Tuesday, June 21, 2005

You always have at least two options. Sometimes one of them is Ctrl-Alt-Del.

(Not in context with the rest of this post: Hooray M!)

In one of the early Space Quest games (I think I only ever completed one of them, and that with Dad's help) Roger Wilco is at a space station McDonald's. You can have him buy food, and when you do the server says "Would you like fries with that?" and your options are "Yes" and "Yes." In the same way, my computer has just asked me "Do you want to shut down your computer in order for updates to be installed?" My options are "Now" and "When the timer runs out." I'm glad I was at my computer at the time. The interminable transcription is finished and saved. Now I've been sent two more, 5 hours in total.
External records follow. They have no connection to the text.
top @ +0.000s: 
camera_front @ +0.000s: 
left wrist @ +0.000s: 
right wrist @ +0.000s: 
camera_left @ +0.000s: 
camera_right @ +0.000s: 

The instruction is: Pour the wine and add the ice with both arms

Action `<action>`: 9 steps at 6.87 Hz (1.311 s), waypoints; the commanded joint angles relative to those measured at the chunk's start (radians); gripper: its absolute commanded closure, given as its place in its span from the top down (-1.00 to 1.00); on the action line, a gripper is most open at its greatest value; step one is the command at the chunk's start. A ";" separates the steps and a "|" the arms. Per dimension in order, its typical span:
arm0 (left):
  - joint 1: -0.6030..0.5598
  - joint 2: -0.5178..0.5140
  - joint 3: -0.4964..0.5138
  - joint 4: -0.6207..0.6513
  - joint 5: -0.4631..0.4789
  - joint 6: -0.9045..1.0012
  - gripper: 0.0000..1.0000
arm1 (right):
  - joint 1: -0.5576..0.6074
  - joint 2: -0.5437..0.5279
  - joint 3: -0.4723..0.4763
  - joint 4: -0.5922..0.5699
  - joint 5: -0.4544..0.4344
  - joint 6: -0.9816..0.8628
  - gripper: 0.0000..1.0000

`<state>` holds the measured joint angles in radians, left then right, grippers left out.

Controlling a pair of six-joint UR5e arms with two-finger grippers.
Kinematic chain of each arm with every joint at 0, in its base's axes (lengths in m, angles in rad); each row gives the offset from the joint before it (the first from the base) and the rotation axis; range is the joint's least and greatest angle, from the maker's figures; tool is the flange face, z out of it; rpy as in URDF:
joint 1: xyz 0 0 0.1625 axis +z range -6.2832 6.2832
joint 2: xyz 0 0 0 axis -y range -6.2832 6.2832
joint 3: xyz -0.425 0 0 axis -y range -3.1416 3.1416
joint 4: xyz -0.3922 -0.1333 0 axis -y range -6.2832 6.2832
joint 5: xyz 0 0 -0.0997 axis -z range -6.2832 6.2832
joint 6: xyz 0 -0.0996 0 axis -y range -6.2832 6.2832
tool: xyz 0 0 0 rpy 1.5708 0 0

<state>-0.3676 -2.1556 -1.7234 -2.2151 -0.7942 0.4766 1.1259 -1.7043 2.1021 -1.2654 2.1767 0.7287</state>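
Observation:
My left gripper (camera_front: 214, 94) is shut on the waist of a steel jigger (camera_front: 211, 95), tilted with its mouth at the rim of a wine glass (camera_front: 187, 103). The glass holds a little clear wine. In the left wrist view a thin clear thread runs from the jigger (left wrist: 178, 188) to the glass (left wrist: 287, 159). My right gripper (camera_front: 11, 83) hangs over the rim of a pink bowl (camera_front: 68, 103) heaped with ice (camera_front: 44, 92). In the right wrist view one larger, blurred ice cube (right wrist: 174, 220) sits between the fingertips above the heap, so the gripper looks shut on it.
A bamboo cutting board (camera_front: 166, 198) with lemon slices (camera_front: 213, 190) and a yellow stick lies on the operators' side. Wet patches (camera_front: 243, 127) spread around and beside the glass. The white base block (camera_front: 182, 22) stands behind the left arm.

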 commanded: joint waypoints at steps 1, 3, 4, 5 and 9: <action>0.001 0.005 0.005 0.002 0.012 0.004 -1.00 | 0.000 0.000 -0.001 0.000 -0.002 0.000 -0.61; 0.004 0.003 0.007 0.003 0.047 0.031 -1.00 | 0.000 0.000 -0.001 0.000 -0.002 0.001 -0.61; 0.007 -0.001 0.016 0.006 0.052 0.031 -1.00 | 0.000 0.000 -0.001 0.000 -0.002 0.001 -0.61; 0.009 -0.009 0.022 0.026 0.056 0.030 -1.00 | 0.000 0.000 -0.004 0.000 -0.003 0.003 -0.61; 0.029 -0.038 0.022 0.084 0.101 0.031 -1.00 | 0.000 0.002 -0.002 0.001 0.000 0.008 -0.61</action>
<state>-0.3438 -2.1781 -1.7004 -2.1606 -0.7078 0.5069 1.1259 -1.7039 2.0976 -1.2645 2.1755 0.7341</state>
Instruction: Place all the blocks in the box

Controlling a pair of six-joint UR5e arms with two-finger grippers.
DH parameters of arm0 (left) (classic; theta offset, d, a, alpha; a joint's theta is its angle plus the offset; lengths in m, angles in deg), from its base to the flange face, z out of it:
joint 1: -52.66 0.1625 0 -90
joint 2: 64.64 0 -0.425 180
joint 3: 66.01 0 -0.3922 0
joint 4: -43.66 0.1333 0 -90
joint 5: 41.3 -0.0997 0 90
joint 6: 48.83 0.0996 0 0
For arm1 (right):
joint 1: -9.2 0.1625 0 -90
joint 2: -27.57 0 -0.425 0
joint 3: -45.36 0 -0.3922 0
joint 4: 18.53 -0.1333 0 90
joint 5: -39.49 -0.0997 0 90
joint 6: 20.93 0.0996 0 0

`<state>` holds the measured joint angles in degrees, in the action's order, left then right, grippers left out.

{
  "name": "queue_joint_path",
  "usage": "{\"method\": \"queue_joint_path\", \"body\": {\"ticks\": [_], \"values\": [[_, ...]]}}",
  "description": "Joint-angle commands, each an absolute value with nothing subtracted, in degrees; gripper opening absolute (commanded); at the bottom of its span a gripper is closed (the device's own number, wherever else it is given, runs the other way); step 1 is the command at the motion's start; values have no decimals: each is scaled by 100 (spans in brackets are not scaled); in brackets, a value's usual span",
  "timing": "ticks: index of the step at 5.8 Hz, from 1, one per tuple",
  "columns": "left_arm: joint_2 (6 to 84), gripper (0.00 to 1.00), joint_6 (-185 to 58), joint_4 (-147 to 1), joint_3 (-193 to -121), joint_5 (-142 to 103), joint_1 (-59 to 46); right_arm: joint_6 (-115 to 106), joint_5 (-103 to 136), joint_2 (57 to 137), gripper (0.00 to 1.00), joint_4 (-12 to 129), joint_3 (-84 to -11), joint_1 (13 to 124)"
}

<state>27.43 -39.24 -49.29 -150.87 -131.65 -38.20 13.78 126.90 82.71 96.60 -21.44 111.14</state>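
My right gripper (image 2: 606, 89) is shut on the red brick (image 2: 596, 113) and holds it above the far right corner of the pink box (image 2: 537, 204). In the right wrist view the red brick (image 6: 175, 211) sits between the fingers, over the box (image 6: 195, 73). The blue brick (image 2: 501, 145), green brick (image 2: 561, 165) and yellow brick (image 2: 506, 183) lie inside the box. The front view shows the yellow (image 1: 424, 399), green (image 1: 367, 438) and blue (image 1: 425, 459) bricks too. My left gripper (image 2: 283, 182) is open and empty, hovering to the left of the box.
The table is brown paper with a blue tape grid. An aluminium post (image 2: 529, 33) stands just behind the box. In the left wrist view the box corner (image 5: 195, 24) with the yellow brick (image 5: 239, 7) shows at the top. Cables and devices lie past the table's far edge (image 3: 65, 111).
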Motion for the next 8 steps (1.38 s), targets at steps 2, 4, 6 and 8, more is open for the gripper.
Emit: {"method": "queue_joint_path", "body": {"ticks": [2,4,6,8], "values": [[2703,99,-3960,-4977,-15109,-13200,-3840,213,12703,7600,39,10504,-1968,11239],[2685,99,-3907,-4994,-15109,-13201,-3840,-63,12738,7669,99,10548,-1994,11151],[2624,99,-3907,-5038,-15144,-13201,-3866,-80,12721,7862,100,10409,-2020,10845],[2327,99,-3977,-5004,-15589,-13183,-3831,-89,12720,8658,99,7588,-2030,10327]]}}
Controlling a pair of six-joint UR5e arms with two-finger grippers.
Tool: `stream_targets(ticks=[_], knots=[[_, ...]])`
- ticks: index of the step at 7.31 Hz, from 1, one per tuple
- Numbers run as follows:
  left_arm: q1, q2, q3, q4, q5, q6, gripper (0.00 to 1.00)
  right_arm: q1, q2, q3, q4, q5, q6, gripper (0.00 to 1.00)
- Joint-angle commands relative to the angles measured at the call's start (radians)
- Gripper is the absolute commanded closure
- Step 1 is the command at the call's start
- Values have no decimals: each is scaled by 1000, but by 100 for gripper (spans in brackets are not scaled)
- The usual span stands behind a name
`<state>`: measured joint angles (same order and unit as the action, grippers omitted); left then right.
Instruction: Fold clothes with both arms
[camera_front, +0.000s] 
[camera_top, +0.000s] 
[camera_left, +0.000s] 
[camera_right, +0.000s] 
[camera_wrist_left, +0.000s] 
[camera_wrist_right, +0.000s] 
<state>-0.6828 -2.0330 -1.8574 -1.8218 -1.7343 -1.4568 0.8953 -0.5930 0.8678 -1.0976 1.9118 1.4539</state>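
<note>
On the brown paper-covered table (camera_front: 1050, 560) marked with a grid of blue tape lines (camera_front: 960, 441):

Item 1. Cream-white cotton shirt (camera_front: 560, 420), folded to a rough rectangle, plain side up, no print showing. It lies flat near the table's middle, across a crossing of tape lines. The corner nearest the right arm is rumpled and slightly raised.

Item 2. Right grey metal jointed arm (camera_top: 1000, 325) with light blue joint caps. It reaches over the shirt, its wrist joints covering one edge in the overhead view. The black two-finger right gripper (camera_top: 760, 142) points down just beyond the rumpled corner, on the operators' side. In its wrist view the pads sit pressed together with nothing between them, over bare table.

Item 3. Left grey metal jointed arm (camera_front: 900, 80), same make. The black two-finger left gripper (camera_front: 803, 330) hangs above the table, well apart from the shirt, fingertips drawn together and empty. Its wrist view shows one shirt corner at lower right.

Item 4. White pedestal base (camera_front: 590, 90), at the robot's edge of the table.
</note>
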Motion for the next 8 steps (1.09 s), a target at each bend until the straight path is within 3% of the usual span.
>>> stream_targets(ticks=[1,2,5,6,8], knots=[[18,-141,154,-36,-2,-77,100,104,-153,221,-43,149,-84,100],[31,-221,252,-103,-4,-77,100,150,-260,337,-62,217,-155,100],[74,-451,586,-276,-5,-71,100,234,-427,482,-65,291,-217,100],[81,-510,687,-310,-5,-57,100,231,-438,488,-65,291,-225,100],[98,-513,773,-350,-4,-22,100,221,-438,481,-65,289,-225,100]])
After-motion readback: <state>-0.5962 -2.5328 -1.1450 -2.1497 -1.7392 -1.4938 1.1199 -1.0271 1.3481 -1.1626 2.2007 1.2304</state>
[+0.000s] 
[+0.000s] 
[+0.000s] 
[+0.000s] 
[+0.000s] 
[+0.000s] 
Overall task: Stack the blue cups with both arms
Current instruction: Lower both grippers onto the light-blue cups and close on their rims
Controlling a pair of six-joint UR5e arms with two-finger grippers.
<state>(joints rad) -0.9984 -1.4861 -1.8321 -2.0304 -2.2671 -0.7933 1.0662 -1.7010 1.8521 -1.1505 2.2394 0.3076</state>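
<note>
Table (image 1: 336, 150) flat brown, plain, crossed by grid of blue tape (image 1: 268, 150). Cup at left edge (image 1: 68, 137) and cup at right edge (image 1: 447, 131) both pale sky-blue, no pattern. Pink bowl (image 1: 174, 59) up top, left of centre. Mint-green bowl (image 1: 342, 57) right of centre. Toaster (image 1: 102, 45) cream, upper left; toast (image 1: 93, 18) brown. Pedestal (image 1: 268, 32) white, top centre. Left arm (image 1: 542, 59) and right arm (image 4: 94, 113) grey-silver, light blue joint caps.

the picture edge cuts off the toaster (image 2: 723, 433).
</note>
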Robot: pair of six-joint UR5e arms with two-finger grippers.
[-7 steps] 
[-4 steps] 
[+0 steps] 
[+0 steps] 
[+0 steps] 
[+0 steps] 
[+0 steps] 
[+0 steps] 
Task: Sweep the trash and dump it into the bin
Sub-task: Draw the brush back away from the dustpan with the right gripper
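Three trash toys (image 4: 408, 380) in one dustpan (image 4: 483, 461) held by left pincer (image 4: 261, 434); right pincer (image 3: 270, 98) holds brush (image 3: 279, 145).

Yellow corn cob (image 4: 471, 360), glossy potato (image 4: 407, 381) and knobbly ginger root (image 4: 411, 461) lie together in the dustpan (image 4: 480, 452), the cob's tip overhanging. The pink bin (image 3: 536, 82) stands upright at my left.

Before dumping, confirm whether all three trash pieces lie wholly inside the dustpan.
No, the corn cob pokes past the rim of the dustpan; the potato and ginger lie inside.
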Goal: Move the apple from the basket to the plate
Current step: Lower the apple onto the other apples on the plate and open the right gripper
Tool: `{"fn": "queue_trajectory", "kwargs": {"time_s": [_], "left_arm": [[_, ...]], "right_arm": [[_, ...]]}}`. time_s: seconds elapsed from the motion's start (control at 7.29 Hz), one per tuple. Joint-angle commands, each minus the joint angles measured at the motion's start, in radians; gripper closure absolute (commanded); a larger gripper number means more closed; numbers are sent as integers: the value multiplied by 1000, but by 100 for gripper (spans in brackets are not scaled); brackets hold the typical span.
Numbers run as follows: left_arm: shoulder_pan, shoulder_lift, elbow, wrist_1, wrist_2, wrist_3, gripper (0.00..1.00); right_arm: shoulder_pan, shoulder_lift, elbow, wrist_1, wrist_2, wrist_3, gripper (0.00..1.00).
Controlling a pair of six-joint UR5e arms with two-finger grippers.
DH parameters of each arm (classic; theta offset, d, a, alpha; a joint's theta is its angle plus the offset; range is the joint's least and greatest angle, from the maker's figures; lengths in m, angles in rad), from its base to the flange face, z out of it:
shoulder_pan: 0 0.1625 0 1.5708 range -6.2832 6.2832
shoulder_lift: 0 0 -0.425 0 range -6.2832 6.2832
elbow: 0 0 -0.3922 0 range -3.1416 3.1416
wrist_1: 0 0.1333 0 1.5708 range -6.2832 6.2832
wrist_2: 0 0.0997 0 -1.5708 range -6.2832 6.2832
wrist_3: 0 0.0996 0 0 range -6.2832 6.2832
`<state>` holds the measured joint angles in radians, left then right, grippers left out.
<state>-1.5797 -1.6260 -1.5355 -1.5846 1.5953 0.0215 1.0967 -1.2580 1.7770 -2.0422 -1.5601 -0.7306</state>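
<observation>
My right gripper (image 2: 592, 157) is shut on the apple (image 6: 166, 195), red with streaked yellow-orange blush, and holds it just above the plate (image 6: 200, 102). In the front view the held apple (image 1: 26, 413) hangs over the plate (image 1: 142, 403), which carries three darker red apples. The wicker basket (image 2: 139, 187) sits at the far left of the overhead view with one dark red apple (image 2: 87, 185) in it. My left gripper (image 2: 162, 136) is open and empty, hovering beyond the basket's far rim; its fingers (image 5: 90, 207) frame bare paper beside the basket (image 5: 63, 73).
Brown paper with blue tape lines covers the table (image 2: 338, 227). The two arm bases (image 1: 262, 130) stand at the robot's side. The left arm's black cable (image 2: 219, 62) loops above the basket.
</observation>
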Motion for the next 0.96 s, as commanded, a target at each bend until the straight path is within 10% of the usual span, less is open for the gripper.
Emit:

I don't think I'll get to them before Las Vegas as I've got more urgent, and orders of magnitude more interesting, other work to do.

So I passed this paper I'm writing for a conference to Maggie. Maggie has recently taken over the project the paper is on. I'm lead author for the paper. The idea was that Maggie would look it over, add some things, and give it back so I could coordinate with other people's reviews. Instead, Maggie kept it and said she'd work on it and then pass it to Rose. Bess (person in charge of formatting it and actually sending it off) has just told me that she got an e-mail from Maggie saying Maggie was working on it now and would get it to her soon. Key fact: It's due this Friday. Other key fact: I passed the paper to Maggie four weeks ago. I've sent her a reminder e-mail every week since saying "How are you doing? Are you finished yet? It's due the 24th. What's going on?" She's replied with "I'll get to it soon." Key conclusions: (1) It doesn't matter how early I send things to Maggie (or a number of other people). They will always be late. (2) It doesn't matter that I'm lead author. It only matters that Maggie is more important than I am.

As I was discussing with Eric yesterday, I'm starting to suspect I'm only ever going to be happy working if I'm working for myself. Who knows a geek venture capitalist who'd be willing to invest in TBC?

(And: 376, or something, last night. My parking-lot memory has failed me, but anyway it was below quota. I did have to stop to diagram a castle, though.)